The 2004 hybrid film starring Marlee Matlin and a host of talking heads, is being followed up by What the Bleep!? Down The Rabbit Hole, which comes out in theaters this month. The so-called sequel is really just a reworking of the first, surprisingly popular, non-genre, non-formula film, which brought in about $11 million. The fiction part remains more or less intact, while the documentary segment has grown. “Unlike the first movie where the balance of interview and storyline was fairly even,” reads a synopsis of the new film on the What the Bleep!? website, “in What the Bleep!? Down the Rabbit Hole there is never a doubt as to which is the main course. And the movie is the better for it.”
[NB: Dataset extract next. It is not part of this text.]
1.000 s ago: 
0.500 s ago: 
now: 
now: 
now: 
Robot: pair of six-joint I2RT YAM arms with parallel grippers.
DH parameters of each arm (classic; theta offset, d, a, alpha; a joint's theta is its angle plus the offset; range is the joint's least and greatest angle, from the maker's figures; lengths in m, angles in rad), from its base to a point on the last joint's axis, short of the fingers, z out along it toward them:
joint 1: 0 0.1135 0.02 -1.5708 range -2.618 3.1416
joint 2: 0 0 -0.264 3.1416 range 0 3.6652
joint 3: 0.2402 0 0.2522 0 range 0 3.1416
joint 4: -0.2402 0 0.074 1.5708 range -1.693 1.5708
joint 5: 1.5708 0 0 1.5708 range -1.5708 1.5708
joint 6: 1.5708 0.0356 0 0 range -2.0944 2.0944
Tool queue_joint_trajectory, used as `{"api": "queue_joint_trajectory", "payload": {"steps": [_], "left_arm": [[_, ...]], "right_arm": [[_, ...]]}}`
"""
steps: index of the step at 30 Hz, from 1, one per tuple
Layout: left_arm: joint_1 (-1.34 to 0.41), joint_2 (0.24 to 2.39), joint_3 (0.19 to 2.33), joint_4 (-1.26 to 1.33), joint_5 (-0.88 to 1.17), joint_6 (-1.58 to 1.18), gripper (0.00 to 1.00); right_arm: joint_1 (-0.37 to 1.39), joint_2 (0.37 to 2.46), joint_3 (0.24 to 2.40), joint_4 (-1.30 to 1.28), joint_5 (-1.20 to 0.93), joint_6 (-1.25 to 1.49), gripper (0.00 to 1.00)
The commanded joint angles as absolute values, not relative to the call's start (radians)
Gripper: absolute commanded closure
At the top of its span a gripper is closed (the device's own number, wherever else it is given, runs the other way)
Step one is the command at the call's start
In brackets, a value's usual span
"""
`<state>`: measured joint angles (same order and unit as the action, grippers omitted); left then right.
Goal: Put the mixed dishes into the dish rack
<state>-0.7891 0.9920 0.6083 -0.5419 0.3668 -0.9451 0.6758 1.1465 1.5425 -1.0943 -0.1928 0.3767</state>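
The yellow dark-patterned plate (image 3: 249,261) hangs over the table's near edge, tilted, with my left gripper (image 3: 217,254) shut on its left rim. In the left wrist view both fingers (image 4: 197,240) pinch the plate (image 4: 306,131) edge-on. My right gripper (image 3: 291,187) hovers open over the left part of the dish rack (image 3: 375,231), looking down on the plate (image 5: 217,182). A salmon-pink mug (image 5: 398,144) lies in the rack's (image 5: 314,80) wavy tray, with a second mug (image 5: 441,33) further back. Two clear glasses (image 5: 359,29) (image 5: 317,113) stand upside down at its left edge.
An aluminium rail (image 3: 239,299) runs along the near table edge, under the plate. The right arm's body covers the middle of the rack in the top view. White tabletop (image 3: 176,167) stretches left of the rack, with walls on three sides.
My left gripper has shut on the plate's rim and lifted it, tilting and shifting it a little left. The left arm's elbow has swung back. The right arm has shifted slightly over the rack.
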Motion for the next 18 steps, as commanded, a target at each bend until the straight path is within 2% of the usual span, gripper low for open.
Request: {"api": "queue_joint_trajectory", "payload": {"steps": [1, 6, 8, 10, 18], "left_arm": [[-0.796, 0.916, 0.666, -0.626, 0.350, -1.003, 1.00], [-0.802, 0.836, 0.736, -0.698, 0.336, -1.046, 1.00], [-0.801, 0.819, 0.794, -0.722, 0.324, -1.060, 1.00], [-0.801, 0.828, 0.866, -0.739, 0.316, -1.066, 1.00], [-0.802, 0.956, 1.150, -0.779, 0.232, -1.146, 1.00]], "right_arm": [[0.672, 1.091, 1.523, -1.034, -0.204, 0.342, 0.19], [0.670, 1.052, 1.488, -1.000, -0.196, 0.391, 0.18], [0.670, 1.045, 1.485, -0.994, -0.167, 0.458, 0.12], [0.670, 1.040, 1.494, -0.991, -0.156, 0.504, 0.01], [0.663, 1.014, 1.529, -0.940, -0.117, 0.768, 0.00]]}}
The new Bleep adds 45 minutes of interviews with two new scientists in the mix, plus more animation. They’re all still discussing the meeting points of quantum physics, consciousness, and daily reality; viewers are still asked to consider how their thoughts sculpt their external experiences. An article in last Sunday’s New York Times discussed Hollywood’s shock at the popularity of the first Bleep––every major studio turned it down until the filmmakers started placing it in theaters themselves. “Hollywood may not have recognized the large size of the human potential movement and so they’re watching this emerging consciousness-inspirational film genre very carefully,” one of the filmmakers, Mark Vicente, told the Times. Apparently the movie has even inspired Deepak Chopra to pursue his own DVD, How to Know God. In the Times article he said, “It takes a very long time for Hollywood to catch up.”
I liked the first one but it did not live up to all the hype.